I first came to the farm as a volunteer in 2009, and those late summer afternoons in the fields quickly became a happy addiction that I couldn’t resist. With the help of the patient farm crew, I learned how to seed in the greenhouse; how to wield a hoe in the war against weeds; how to carry bulging bags of onions out the field when a sudden
downpour interrupts a harvest; and how to really taste and appreciate food when it is grown with such care. A few seasons down the road, and the learning process is still my constant shadow on the farm. Each day I’m grateful for new lessons and mistakes.  It’s no wonder that once I
started to spend time here, I dug in my heels and refused to budge.

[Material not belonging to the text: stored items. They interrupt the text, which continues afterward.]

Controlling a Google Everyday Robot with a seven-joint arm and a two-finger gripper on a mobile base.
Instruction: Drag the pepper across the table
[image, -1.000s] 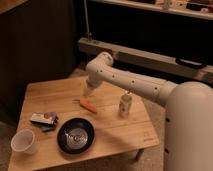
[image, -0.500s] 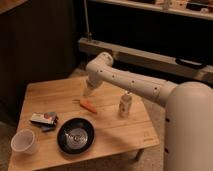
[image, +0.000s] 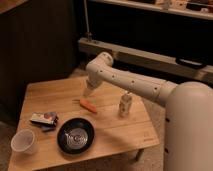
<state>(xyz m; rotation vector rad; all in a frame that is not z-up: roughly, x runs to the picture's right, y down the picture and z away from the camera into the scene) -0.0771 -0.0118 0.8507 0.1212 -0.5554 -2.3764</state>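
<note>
1. I took the black bowl (image: 75, 135) as my landmark. It sat on the bench (image: 117, 134) near the front edge, holding something pale and shiny that I could not make out.
2. The pepper (image: 88, 105) lay flat on the bench just behind the bowl, a little to the right of it in my view. Its length ran slantwise and it was clear of the bowl's rim.
3. The gripper (image: 87, 92) hung beyond the bowl, pointing down, just over the pepper's far end. I could not tell whether it touched the pepper.
4. Its jaws stood spread, with nothing pinched between them.
5. The white arm (image: 135, 85) reached in from the robot's body (image: 190, 130) at the right of the bowl. It bent at an elbow high behind the bowl and dropped to the gripper.
6. A white-and-silver bottle (image: 125, 105) stood upright behind the bowl and to its right, apart from it.
7. A pale cup (image: 23, 141) stood upright to the left of the bowl, apart from it.
8. A small flat packet (image: 44, 119) lay to the left of the bowl and slightly behind it, close to its rim.
</note>
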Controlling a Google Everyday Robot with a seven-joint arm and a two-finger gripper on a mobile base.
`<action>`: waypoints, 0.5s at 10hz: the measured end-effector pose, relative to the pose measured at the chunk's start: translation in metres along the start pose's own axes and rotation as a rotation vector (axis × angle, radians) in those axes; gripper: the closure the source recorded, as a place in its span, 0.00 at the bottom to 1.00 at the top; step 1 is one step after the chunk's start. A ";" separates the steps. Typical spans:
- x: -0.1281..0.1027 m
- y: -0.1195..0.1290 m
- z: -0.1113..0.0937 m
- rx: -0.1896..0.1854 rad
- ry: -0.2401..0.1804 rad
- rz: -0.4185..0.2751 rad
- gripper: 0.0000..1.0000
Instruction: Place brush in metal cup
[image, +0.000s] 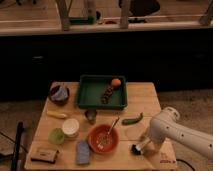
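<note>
At the near right edge of the bench (148, 98) the tool (142, 145) sits low over the brush (134, 148) — only the dark bristle head shows, just left of the white arm. Whether the tool has hold of the brush I cannot tell. Further in and to the left stands the red bowl (103, 138) with a spoon (113, 126), and beyond it the metal cup (90, 116), just before the green tray (102, 92). To do this well, I judge: grip the handle firmly, lift clear of bowl and spoon, then lower the brush upright into the small cup — straight down, so the cup is not tipped
</note>
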 end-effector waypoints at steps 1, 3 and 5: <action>0.000 -0.001 -0.001 0.001 0.001 -0.003 0.71; -0.001 -0.004 -0.002 0.005 0.001 -0.009 0.91; 0.000 -0.001 -0.003 0.000 -0.003 -0.009 1.00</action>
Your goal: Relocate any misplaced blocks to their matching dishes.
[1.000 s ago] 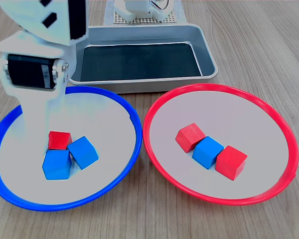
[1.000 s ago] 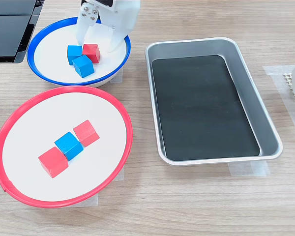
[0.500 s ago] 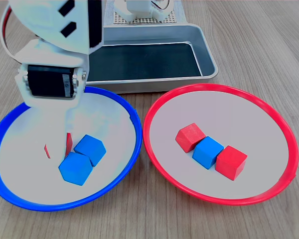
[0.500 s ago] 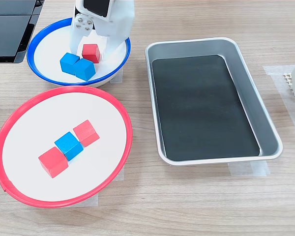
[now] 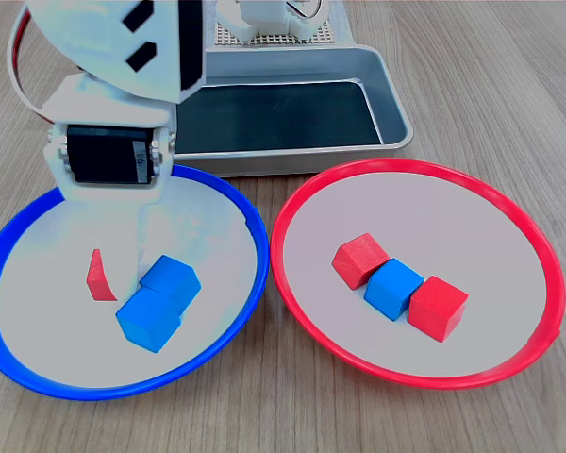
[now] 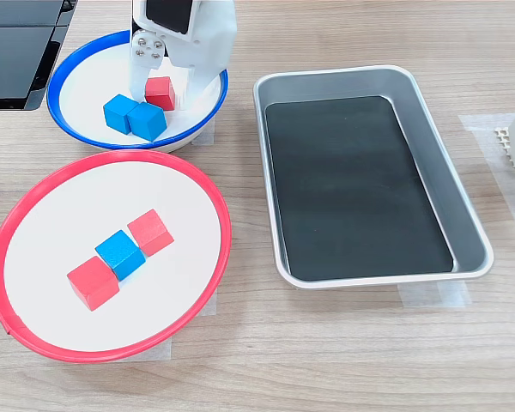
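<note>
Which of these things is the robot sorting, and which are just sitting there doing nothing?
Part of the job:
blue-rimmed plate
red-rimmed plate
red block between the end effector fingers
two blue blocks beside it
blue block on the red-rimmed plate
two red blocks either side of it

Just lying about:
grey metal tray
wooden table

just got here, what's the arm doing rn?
It is sorting cubes by colour. The gripper is down in the blue-rimmed plate, its fingers either side of the red cube there, beside two blue cubes. Whether it has clamped the cube is unclear. The red-rimmed plate holds two red cubes with one misplaced blue cube between them. The metal tray holds no cubes.
</note>
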### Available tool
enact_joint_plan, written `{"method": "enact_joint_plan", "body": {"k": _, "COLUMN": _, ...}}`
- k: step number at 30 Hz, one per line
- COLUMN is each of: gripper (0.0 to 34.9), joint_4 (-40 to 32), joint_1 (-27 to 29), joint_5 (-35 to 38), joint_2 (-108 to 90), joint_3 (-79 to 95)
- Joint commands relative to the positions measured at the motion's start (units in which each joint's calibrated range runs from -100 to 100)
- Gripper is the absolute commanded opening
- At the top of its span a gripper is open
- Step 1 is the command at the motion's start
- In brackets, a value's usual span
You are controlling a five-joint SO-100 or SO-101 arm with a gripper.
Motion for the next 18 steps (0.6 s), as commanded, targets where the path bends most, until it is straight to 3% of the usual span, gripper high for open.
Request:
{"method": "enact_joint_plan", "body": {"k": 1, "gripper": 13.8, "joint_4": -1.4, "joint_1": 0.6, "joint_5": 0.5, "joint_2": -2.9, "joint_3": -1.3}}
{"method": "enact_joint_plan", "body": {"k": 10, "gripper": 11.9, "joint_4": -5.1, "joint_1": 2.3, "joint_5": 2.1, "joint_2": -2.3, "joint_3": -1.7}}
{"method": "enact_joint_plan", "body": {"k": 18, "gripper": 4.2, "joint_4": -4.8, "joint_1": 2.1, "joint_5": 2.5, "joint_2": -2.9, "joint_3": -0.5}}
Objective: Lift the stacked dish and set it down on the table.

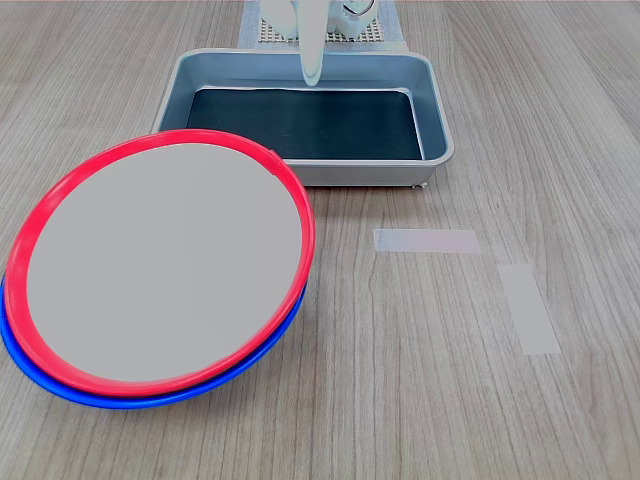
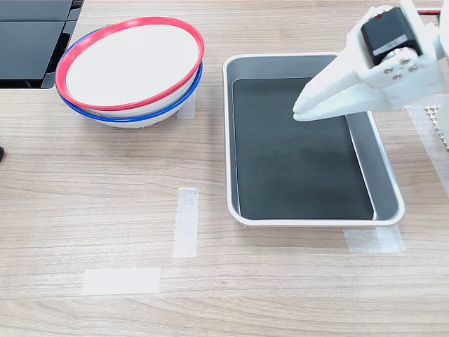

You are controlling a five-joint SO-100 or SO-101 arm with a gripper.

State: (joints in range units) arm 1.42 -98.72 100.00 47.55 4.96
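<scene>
Red-rim dish [image 1: 160, 262] x1 atop blue plate [image 1: 150, 395] x1.

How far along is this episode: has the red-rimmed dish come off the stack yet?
Nothing looks done. The red-rimmed dish sits nested on the blue-rimmed dish in both exterior views. Nothing is in hand: the gripper hangs over the metal tray, fingers together, holding nothing. Left: reach the stack, lift the red dish and set it on the table.

A blue-rimmed plate [image 2: 105, 116], a grey metal tray [image 2: 309, 217] and tape strips [image 2: 186, 221] can be seen; a dark object [image 2: 31, 42] is cut off in the second exterior view's top left.
</scene>
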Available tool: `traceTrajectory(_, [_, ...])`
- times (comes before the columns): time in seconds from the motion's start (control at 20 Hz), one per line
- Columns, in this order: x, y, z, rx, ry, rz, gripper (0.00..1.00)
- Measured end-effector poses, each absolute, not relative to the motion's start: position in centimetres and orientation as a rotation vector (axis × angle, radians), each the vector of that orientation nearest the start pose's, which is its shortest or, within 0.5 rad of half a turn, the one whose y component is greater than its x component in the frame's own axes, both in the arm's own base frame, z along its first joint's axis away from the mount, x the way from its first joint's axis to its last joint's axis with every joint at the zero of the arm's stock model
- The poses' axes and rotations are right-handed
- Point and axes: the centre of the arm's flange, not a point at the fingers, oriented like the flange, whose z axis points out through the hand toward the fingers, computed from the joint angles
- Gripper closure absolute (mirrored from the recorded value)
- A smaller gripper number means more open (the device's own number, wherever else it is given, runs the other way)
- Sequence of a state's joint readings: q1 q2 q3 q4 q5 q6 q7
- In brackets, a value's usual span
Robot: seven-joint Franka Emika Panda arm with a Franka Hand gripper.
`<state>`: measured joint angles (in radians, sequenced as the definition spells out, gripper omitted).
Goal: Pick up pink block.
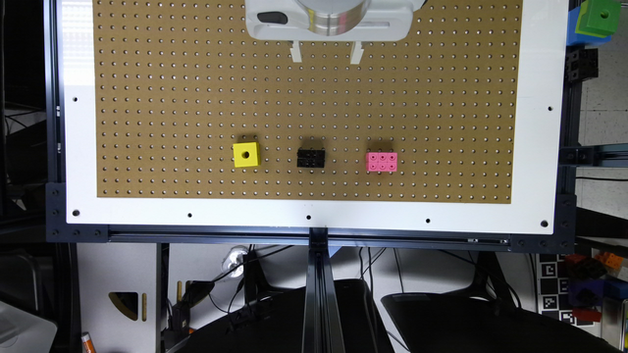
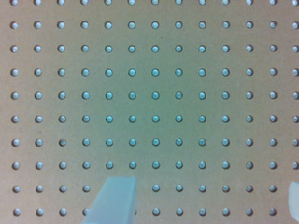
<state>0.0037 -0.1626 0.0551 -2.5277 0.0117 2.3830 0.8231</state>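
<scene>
While the pegboard worktop (image 1: 171, 98) lies bare beneath them, the fingers (image 1: 326, 51) hang spread wide, holding nothing. Well apart from them sit a yellow cube (image 1: 246, 154), a black brick (image 1: 310, 158) and the pink block (image 1: 381, 162), none touching, the pink block off toward the exterior view's right.

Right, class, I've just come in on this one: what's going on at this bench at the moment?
A robot arm's gripper hangs over the far part of a brown pegboard, fingers apart with nothing between them. Three pieces sit in a row nearer the board's front edge: a yellow cube, a black brick and the pink block. The gripper is well away from the pink block, so the pickup has not started.
</scene>
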Motion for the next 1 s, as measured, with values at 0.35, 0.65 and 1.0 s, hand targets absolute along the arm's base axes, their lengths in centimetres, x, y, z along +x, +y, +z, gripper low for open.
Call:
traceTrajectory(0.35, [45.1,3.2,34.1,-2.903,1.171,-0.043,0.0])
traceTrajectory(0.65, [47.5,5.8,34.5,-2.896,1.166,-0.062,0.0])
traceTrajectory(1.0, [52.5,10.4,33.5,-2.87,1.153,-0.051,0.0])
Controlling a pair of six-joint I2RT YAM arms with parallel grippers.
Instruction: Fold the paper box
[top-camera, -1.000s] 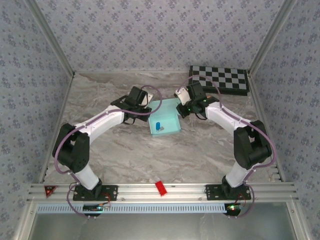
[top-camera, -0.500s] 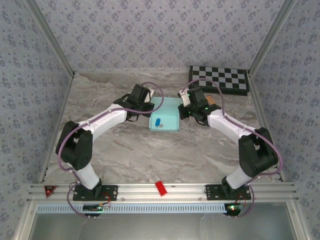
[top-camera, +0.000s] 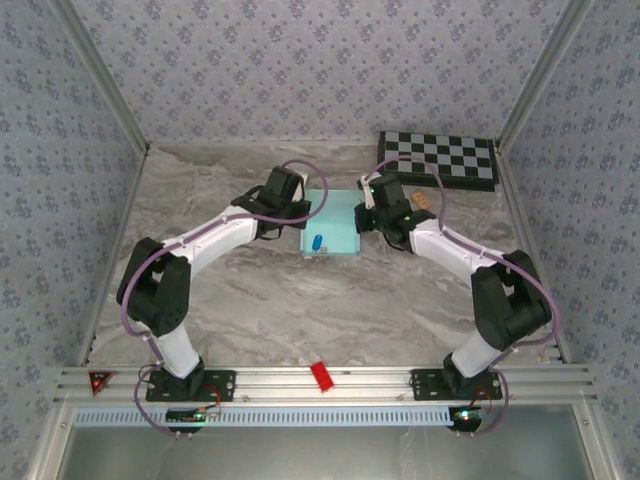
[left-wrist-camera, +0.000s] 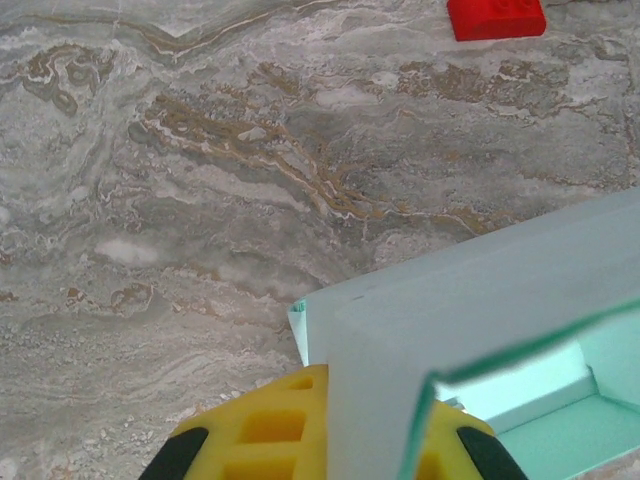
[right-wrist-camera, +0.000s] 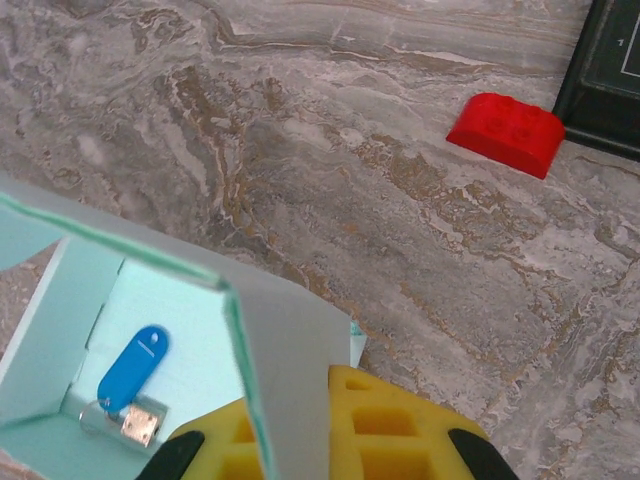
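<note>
Holding 2 opposite side walls upright, the left pincer and the right pincer each pinch the thin card of the paper box, which sits near the middle of the desk's far edge. The tray looks formed, with a blue stick inside; closing the open top seems left to do

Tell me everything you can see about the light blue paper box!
The paper box is thin, pale blue card, folded into an open tray with its side walls standing up. It sits on the marbled table, in the middle, toward the far side. The left gripper pinches its left wall and the right gripper pinches its right wall, both shut on the card. Inside, on the floor, lies a small blue stick with a clear end.
</note>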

My favorite tasks include harvesting kale in the early morning -rapidly snapping off crisp stems and gathering the leaves that still hold dew; anything to do with hot peppers, which I think are beautiful and present exciting culinary possibilities; and processing onions - each allium globe always seems to glow from the inside. And tractor work, of course. Any time I can be driving around the fields on an ancient piece of farming history, I’m thrilled. Everyone looks good on a tractor.

When I’m not at the farm, I’m usually at home in JP, likely walking around with my partner, Reuben. We’ve lived in JP for a few years now. Before that, I worked and lived in Washington, DC, a city I genuinely miss, although not as much as I miss my hometown, Oakland, California. But the seasonal cycles of New England, which play out so beautifully at Powisset, are irresistible, and come summer in the farm fields, I can’t imagine being anywhere else.


meryl latronica
My name is Meryl LaTronica.  I have been farming at Powisset farm for six years now and farming in eastern Massachusetts for ten.  I was raised in Holliston, MA so coming to farm at Powisset felt like returning to my roots!  I attended Simmons College in Boston, and did quite a bit of traveling during and after college, mostly to the west coast, Mexico and New Mexico.  When i'm not farming, or working on tractors, or thinking about vegetables; i am walking in the woods with my dog henry, doing a cooking project, or rocking out on the drums!  I love sharing meals and community with friends and family and can't think of any thing i would rather do, than farm!